Fosfoglyceriden

Fosfoglyceriden

De fosfoglyceriden of glyceofosfolipiden zijn overvloedige lipidenmoleculen in biologische membranen. Een fosfolipide molecuul bestaat uit vier basiscomponenten: vetzuren, een vetzuur skelet, een fosfaat en een alcohol bevestigd aan de laatste.

Over het algemeen is in koolstof 1 van glycerol een verzadigd vetzuur (alleen eenvoudige bindingen), terwijl in koolstof 2 vetzuur van het onverzadigde type is (dubbele of drievoudige bindingen tussen koolstofatomen).

Fosfoglycerid structuur. Wikimedia Commons

Onder de meest prominente fosfoglyceriden in celmembranen die we hebben: sfingomyeline, fosfatidylinositol, fosfatidylserine en fosfatidyletalamine.

Het voedsel dat rijk is aan deze biologische moleculen zijn wit vlees zoals vis, eidooier, sommige ingewanden, schaaldieren, noten, onder andere.

Structuur

Componenten van een fosfoglycerid

Een fosfoglycerid wordt gevormd door vier basisstructurele elementen. De eerste is een skelet dat bindt.

Het fosfoglycerid -skelet kan worden gevormd uit glycerol of sfingosine. De eerste is een alcohol met drie koolstofarme, terwijl de tweede een andere alcohol is met een complexere structuur.

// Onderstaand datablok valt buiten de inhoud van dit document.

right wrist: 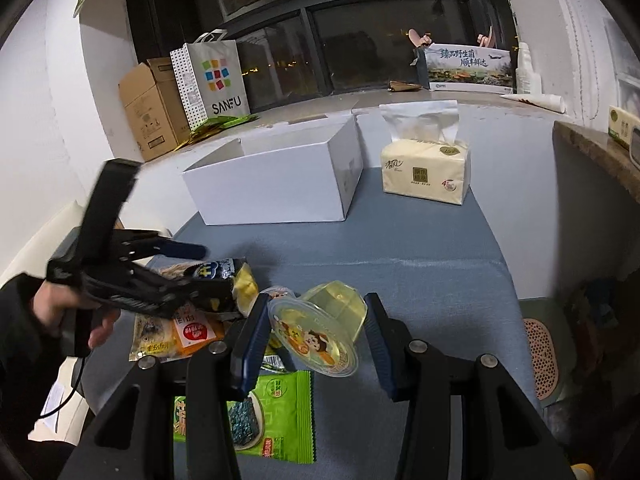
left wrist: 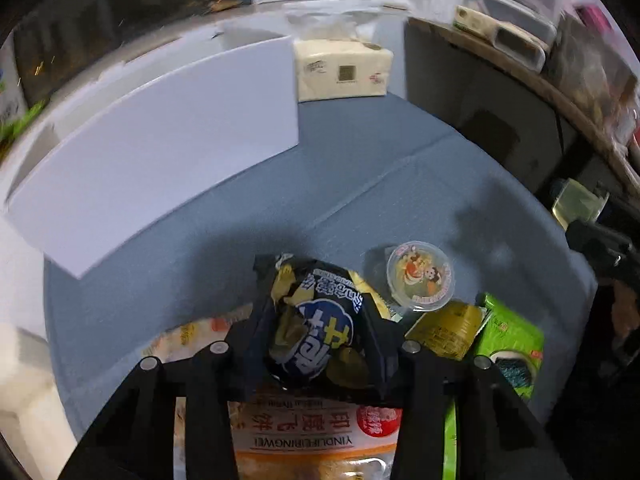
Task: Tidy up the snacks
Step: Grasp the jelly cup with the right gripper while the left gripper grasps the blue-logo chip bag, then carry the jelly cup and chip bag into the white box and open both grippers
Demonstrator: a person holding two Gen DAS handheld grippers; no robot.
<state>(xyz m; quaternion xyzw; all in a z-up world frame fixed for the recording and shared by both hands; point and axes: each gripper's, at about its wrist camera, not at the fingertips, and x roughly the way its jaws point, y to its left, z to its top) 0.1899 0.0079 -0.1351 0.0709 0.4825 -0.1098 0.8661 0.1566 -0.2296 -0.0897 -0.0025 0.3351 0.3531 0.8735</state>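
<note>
The left gripper [left wrist: 316, 320] is clamped on a dark blue snack packet [left wrist: 316, 332] with white lettering and yellow patches, crumpled between the pads, at 6 o'clock in the left wrist view; under it lies an orange-and-white flatbread packet [left wrist: 316, 436]; at 4 o'clock on the grey-blue tablecloth [left wrist: 420, 184] sits a jelly cup [left wrist: 420, 276] with a cartoon lid, beside a green seaweed packet [left wrist: 512, 340]; the right gripper [right wrist: 316, 332] is clamped on a second jelly cup [right wrist: 324, 328], clear yellowish plastic, tilted on its side, lid towards the camera, at 6 o'clock in the right wrist view; the white cardboard box [right wrist: 276, 184] stands open at 11 o'clock, its inside not visible; a tissue pack [right wrist: 426, 172] stands at 1 o'clock, just beside the box
</note>
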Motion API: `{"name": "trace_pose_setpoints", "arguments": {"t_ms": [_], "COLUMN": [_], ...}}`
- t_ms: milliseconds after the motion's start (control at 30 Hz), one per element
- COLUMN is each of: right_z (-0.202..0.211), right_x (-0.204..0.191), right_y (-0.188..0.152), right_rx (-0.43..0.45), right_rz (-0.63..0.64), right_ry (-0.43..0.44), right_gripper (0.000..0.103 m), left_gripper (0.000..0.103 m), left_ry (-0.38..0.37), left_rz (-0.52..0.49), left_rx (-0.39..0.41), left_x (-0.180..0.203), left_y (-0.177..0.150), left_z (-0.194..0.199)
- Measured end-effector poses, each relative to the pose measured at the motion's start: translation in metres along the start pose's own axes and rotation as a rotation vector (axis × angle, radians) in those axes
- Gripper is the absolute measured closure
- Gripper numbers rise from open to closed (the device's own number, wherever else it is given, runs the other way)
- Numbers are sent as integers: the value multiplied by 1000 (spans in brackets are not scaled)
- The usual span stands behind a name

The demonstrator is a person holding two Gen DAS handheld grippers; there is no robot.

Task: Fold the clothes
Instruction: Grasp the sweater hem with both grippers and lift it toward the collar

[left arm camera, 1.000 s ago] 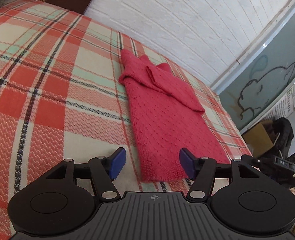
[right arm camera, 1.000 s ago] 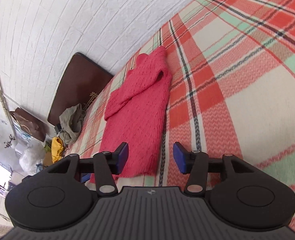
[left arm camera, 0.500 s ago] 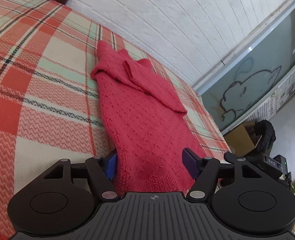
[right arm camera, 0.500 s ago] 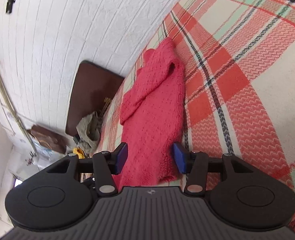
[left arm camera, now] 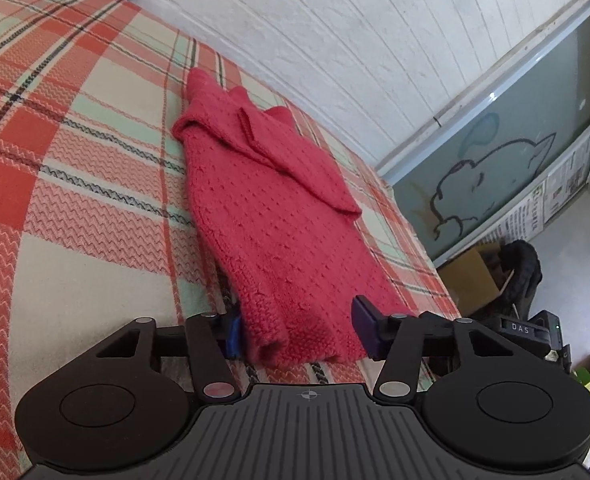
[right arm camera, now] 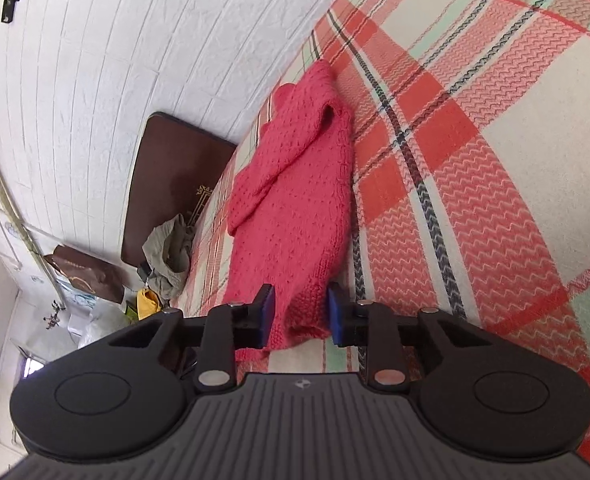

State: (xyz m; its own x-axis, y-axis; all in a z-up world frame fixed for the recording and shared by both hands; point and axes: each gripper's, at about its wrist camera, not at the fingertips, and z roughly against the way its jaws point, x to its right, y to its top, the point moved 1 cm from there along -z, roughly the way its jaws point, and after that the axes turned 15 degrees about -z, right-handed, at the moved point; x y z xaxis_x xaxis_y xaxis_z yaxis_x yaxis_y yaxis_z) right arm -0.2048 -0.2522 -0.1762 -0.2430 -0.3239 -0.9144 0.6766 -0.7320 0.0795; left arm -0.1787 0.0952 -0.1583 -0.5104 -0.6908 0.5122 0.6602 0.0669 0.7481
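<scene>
So right up close at the bottom of both frames, we've got the 2 grippers straddling the near hem of the red knit sweater (left arm camera: 271,216). The left gripper (left arm camera: 297,330) has its jaws closing, with the hem bunched between the blue pads, but the right pad looks a touch clear of the cloth, so we wouldn't call it a grip yet. The right gripper (right arm camera: 298,314) is also closing on the other hem corner, and the knit sits snug between its pads; looks like it's just pinching, though we can't swear to it.

Further up the middle of the frame, the sweater lies long and narrow on the plaid bedspread (left arm camera: 79,184). Both sleeves look already folded in across the chest, so we reckon the side folds are done.

What's left, we think: lift the hem and bring it up to the collar end near the white wall (left arm camera: 335,40) at the top.
</scene>
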Motion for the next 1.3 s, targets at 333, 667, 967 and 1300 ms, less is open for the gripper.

In glycerol worden hydroxilli -groepen in koolstof 1 en 2 sterified door twee carboxylgroepen met grote vetzuurketen. De ontbrekende koolstof, gelegen in positie 3, wordt versterkend met een fosforzuur.

Hoewel glycerol geen asymmetrische koolstof heeft, zijn alfa -koolstofatomen niet stereochemisch identiek. Aldus verleent de sterificatie van een overeenkomstige koolstoffosfaat asymmetrie aan het molecuul.

Kenmerken van vetzuren in fosfoglyceriden

Vetzuren zijn moleculen samengesteld uit koolwaterstofketens met lengte en mate van variabelen van onverzadiging en eindigen in een carboxylgroep. Deze kenmerken variëren aanzienlijk en bepalen hun eigenschappen.

De vetzuurketen is lineair als deze verzadigd is of als deze niet in positie is trans. De aanwezigheid van een dubbele binding van het type Cis Maak een torsie in de ketting, dus het is niet langer nodig om het op een lineaire manier weer te geven, zoals meestal wordt gedaan.

Vetzuren met dubbele of drievoudige bindingen beïnvloeden de toestand en de fysicochemische kenmerken van biologische membranen aanzienlijk.

Kan u van dienst zijn: compact bot: kenmerken, structuur, functies

Hydrofobe en hydrofiele eigenschappen

Elk van de bovengenoemde elementen verschilt van zijn hydrofobe eigenschappen. Vetzuren, omdat ze lipide zijn, zijn hydrofoob of apolair, wat betekent dat ze zich niet met water mengen.

De rest van de elementen van fosfolipiden daarentegen stelt hen in staat om in een omgeving te communiceren, dankzij hun polaire of hydrofiele eigenschappen.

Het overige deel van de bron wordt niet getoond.